ATENÇÃO AOS BEBÊS COM MENOS DE 2 ANOS
Os problemas comportamentais provocados pelo uso excessivo de tecnologias são considerados “mais preocupantes” pela pediatra e psicoterapeuta Betinha Cordeiro Fernandes, membro do comitê de adolescência da Sociedade Brasileira de Pediatria (SBP). “Crianças e adolescentes que não conseguem atender às normas da casa sobre a hora de comer e dormir chegam a esconder o celular no travesseiro para usar de madrugada”, conta, orientando que, nestes casos, cabe aos pais confiscar o celular durante a noite. “Muitos deixam de prestar atenção à aula porque estão com o aparelho sob a carteira durante a escola”, complementa.
Ela alerta que o hábito de fazer duas coisas ao mesmo tempo, como zapear durante as aulas ou fazer tarefa ouvindo música cria o péssimo hábito de não focar em uma atividade por vez. “Os sintomas acabam associados a Transtorno de Deficit de Atenção, mas é uma questão de hábito”, define. Outra consequência importante é a irritabilidade. “Quando não come bem ou dorme bem, o corpo ressente”.

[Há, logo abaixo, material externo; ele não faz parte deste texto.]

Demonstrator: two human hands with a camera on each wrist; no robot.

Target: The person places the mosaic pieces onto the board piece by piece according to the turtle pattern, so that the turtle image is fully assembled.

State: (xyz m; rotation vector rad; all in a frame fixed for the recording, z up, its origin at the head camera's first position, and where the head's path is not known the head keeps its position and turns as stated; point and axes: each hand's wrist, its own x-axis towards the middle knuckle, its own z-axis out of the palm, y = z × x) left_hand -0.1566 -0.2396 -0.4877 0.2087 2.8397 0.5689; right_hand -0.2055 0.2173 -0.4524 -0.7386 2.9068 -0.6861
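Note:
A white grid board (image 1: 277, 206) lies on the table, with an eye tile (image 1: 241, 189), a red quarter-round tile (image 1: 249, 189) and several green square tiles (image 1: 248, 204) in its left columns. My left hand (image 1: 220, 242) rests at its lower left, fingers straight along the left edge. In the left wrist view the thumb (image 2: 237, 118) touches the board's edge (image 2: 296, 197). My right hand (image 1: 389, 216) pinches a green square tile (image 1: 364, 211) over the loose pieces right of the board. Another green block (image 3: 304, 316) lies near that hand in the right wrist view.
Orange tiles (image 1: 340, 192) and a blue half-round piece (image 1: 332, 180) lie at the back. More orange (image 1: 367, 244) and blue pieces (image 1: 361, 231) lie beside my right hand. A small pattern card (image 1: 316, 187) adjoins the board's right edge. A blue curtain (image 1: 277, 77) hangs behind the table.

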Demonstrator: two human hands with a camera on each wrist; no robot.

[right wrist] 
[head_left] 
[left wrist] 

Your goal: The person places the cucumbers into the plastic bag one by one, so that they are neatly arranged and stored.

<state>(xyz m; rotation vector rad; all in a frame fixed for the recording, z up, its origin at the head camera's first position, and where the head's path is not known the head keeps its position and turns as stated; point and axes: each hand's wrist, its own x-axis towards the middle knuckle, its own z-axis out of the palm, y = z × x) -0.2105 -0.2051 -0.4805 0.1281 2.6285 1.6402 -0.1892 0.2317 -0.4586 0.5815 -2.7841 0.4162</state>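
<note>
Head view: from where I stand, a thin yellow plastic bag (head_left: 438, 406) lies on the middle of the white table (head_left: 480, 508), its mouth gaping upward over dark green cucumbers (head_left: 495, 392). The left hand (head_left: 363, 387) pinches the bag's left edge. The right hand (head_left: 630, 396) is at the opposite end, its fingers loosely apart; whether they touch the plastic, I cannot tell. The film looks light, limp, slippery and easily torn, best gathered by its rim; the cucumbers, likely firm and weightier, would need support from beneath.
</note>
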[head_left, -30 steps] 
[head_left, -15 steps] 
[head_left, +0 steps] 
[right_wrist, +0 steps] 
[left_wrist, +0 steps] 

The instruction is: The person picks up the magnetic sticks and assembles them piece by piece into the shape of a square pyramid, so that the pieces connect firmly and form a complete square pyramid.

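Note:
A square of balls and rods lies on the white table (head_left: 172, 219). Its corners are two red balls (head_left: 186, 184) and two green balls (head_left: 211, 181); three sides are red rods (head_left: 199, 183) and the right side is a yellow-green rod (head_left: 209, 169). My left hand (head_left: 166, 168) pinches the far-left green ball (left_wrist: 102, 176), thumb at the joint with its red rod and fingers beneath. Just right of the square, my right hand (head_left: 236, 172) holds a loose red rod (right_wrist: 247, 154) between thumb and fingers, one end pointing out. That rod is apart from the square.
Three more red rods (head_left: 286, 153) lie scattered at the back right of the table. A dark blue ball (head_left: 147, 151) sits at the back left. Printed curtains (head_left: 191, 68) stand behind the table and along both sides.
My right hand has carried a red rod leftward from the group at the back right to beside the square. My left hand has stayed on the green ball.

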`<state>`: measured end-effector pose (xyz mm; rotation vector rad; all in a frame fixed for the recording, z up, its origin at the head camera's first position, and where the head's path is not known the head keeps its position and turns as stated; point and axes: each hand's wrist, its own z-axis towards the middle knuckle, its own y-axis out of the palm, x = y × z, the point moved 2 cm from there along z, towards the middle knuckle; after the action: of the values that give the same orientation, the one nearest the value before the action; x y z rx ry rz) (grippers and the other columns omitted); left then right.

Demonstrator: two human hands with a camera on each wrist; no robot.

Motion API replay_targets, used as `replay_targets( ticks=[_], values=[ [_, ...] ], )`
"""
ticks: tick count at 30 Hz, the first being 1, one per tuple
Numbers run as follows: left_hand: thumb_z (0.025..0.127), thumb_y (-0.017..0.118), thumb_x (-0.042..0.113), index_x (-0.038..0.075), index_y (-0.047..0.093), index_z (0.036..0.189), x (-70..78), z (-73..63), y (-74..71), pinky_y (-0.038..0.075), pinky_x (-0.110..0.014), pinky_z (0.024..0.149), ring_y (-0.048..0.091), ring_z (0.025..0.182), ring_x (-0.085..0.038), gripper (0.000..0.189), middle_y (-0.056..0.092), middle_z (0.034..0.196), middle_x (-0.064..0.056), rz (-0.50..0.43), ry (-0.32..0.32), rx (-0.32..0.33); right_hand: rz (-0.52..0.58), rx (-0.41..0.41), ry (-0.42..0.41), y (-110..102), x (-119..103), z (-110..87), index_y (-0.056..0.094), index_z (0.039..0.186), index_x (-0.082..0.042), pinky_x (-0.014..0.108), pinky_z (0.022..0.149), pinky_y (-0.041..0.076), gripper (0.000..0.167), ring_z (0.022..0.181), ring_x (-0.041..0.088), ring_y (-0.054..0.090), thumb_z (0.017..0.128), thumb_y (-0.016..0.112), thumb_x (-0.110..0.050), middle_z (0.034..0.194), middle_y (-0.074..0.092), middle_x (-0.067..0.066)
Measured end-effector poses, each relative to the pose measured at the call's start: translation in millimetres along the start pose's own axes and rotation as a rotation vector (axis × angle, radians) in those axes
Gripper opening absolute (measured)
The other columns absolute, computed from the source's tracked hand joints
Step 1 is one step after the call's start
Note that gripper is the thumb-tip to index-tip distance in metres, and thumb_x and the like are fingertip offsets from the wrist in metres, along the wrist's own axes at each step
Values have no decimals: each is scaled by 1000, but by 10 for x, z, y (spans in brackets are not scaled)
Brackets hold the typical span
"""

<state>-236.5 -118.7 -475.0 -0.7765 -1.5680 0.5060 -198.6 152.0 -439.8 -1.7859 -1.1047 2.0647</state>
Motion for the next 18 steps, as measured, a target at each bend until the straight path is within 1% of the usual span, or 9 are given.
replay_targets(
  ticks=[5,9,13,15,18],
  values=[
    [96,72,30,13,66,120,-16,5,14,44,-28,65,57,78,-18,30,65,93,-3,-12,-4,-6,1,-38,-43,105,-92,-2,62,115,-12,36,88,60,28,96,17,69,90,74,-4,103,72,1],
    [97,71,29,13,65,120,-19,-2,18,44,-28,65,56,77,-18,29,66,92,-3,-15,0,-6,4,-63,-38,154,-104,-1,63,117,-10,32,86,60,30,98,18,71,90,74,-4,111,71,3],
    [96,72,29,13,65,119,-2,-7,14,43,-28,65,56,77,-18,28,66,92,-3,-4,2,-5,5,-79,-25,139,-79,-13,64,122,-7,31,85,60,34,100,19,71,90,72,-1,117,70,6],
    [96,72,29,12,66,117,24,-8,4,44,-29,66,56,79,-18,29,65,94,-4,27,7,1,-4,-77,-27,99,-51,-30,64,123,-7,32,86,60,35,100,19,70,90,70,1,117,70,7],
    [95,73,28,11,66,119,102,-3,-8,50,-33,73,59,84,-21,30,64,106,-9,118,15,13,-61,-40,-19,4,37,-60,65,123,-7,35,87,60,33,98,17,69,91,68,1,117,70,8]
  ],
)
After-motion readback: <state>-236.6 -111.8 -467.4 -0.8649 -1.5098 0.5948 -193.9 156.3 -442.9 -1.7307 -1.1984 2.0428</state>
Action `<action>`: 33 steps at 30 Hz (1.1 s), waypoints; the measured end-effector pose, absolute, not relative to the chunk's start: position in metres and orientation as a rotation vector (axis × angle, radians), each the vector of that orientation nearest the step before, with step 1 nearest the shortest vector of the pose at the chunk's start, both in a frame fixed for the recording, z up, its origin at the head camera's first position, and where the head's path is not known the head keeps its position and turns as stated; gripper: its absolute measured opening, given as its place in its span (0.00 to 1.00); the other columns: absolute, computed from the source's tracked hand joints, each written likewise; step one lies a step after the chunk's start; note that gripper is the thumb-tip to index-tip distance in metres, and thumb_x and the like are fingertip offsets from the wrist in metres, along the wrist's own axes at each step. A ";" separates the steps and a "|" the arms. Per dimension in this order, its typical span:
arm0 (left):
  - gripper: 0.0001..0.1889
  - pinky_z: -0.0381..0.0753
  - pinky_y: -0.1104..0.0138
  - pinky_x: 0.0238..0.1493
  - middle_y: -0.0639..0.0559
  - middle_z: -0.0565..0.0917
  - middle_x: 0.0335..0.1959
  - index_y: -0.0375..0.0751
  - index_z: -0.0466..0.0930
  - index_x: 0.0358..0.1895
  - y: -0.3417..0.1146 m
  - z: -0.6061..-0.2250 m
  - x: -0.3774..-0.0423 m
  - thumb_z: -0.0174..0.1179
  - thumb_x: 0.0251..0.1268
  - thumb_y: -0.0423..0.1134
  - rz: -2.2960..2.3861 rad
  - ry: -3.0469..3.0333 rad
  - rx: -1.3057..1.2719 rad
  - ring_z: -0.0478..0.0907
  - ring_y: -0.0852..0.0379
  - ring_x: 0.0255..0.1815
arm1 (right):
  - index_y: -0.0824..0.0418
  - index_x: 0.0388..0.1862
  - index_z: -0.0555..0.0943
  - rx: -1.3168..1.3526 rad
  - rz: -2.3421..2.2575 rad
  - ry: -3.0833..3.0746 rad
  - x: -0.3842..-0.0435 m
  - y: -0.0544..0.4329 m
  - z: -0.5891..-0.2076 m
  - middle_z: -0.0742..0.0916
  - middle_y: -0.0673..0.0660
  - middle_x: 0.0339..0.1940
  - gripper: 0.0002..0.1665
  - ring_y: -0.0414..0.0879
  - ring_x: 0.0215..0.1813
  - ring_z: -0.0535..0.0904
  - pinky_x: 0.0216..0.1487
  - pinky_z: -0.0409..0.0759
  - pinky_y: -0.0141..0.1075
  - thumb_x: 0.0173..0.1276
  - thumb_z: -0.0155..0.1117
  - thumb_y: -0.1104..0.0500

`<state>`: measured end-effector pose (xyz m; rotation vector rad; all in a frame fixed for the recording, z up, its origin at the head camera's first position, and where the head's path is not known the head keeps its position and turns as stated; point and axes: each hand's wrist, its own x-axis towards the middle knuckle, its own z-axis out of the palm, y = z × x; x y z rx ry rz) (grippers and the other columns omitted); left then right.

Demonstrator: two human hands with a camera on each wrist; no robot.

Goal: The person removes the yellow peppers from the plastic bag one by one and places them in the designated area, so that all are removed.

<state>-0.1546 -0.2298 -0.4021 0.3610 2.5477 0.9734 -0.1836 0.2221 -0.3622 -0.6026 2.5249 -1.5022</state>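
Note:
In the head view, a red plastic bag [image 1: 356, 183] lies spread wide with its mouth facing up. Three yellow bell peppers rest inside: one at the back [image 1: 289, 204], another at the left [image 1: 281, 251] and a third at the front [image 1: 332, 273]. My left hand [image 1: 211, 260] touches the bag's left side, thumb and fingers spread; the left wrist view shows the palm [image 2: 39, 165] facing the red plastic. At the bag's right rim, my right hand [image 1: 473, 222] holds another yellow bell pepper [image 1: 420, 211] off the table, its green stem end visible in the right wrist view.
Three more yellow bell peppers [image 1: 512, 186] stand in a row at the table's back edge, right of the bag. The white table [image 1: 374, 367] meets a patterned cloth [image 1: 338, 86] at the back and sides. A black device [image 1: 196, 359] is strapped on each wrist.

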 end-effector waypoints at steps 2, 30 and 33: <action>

“Adolescentes e crianças que passam muito tempo no computador podem estar em depressão ou até mesmo em dependência à tecnologia da informática, quando a vida virtual passa a ser o centro da vida da pessoa”, preocupa-se. Nestes casos, atividades como se relacionar com pessoas da mesma idade, ir à escola, passar tempo ao lar livre e ler livros tornam-se secundárias. “Os casos gritantes procurar ajuda, mas muitos outros passam despercebidos, sem qualquer movimento para ajudar a criança ou adolescente a recuperar a vida saudável”, acredita.
A SBP também alerta sobre o uso precoce de tecnologias da informática, muitas vezes por bebês com menos de 2 anos. “As telas são usadas como babá dos tempos atuais. As brincadeiras de crianças são substituídas por atitudes passivas, sem interação com outras crianças”, destaca. Nesta situação, não desenvolvem atitude crítica e assimilam as informações como se fossem naturais. “Crianças pequenas devem brincar com coisas que desenvolvem a motricidade a capacidade de interagir, para não ficarem isoladas”, recomenda. (C.A.).
(CAROLINA AVANSINI – REPORTAGEM LOCAL, página 9, FOLHA ESPECIAL, SINAL DE ALERTA, 3 e 4 de dezembro de 2016, publicação do jornal FOLHA DE LONDRINA).